Commentary by Eoin Treacy

Spanish Yield Rises to 5-Week High on Instability After Election

This article by Anooja Debnath and Lucy Meakin for Bloomberg may be of interest to subscribers. Here is a section:

Spain’s government bonds fell, pushing the 10-year yield to the highest in five weeks, after an indecisive election left Prime Minister Mariano Rajoy with limited options to forge a governing majority, threatening a period of instability.

The yield difference between Spanish and similar-maturity Italian bonds widened to the most since mid-November amid muted declines in the rest of the euro-area’s peripheral debt markets.
While Rajoy’s People’s Party placed first in Sunday’s election, earning the right to try to form government, the results suggest the only party able to form a majority with him in the 350- member parliament would be the Socialists, the PP’s historic rivals.

Even in Spain the losses were limited, with the slide only the largest in a week, as investors focus on European Central Bank bond purchases, lower debt issuance and an improving economic outlook. Monday is the last day of ECB buying until Jan. 4.

“The election outcome failed to provide us a clear picture of who will take power,” said Anders Moller Lumholtz, chief analyst with Danske Bank A/S in Copenhagen. “It is likely to take time before we get clarity, and uncertainty is not a friend of the market. ECB QE buying could cushion some of the knee-jerk reaction, but as Monday is the last day before the QE goes on pause we probably shouldn’t expect much effect from that side. Beyond the political uncertainty, we are positive on Spain.”

Eoin Treacy's view

Spain has been a beneficiary both of relatively stable government and ECB largesse which has allowed the economy recover following a major property market crash. However since Greece represents investors’ most recent experience of government upheaval within the Eurozone nerves are understandably frayed.  This is particularly true when such a large country is involved. 
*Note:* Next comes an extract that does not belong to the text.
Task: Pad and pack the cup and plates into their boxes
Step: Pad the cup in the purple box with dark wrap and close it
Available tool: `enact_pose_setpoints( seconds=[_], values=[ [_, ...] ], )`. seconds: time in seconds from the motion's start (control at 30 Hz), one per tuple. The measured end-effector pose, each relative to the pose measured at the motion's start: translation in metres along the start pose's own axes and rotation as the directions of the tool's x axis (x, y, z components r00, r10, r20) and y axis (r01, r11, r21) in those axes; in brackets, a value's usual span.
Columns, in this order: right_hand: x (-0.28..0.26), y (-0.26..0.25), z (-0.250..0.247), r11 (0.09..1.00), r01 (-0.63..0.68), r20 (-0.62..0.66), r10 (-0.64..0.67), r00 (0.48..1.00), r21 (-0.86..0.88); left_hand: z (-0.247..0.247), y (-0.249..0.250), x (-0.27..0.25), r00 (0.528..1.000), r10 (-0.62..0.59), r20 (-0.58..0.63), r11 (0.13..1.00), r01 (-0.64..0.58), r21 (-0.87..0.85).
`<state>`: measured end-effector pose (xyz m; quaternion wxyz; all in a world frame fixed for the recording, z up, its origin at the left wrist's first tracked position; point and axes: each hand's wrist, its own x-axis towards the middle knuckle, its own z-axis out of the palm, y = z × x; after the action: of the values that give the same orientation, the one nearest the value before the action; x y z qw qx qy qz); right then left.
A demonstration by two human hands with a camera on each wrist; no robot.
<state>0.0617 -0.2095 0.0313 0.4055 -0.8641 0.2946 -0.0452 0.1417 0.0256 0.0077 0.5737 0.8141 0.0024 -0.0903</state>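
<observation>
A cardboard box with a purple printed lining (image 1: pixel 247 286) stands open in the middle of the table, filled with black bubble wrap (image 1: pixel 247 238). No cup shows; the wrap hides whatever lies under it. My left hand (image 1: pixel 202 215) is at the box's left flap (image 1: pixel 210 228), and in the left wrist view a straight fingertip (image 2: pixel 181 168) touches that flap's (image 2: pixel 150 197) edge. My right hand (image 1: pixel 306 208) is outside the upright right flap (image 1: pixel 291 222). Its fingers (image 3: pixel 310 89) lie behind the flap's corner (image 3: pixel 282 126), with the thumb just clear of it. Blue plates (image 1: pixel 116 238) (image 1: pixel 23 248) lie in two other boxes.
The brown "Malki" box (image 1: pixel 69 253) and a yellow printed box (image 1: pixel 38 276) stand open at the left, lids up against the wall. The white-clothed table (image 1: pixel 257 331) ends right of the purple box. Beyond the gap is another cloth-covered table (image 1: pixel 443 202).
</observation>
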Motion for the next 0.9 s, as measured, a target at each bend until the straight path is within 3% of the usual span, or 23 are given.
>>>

Nevertheless the ability of the Socialists to dictate adjustments outside the strictures of Spain’s bailout agreement is relatively minor. There is also the prospect quantitative easing could be expanded to deal with any threat which develops due political trouble. 

Spanish 10-year government bond spreads over German Bunds remain close to 100 basis points suggesting the reaction has been relatively muted as bond investors bet on QE. 

The IBEX Index led European indices lower today and is now testing the lower side of a two-year range. A clear upward dynamic will be required to confirm support in this area.